ASSIGNMENT :: Please write out the line containing "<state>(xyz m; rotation" and each line after it through the end of the data, exactly, and nothing else.

= = = = = = =

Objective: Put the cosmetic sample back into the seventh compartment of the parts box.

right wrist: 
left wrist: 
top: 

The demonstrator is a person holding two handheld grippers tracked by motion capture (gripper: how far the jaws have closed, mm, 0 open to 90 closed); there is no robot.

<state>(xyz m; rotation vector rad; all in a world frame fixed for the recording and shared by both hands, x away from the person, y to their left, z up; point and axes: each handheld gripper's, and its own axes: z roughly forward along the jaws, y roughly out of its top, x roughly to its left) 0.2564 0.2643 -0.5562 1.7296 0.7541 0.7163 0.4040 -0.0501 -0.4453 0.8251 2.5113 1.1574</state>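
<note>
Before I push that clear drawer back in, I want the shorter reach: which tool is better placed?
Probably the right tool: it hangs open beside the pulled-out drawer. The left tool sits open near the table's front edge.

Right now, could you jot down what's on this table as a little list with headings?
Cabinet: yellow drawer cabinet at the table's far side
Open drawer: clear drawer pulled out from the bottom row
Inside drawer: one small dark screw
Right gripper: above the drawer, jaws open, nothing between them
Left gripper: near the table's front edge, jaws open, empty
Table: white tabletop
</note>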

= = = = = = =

REPLY ::
<state>(xyz m; rotation vector rad; all in a world frame fixed for the recording and shared by both hands, x away from the person, y to their left, z up; point and axes: each handheld gripper's, and its own axes: z roughly forward along the jaws, y roughly out of its top, x roughly to its left) 0.2564 0.2643 -0.5562 1.7296 0.7541 0.7163 0.4040 -0.0501 -0.4453 0.8251 2.5113 1.1574</state>
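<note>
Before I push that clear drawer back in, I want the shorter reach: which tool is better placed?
Probably the right tool: it hangs open beside the pulled-out drawer. The left tool sits open near the table's front edge.

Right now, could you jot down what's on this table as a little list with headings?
Cabinet: yellow drawer cabinet at the table's far side
Open drawer: clear drawer pulled out from the bottom row
Inside drawer: one small dark screw
Right gripper: above the drawer, jaws open, nothing between them
Left gripper: near the table's front edge, jaws open, empty
Table: white tabletop
</note>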

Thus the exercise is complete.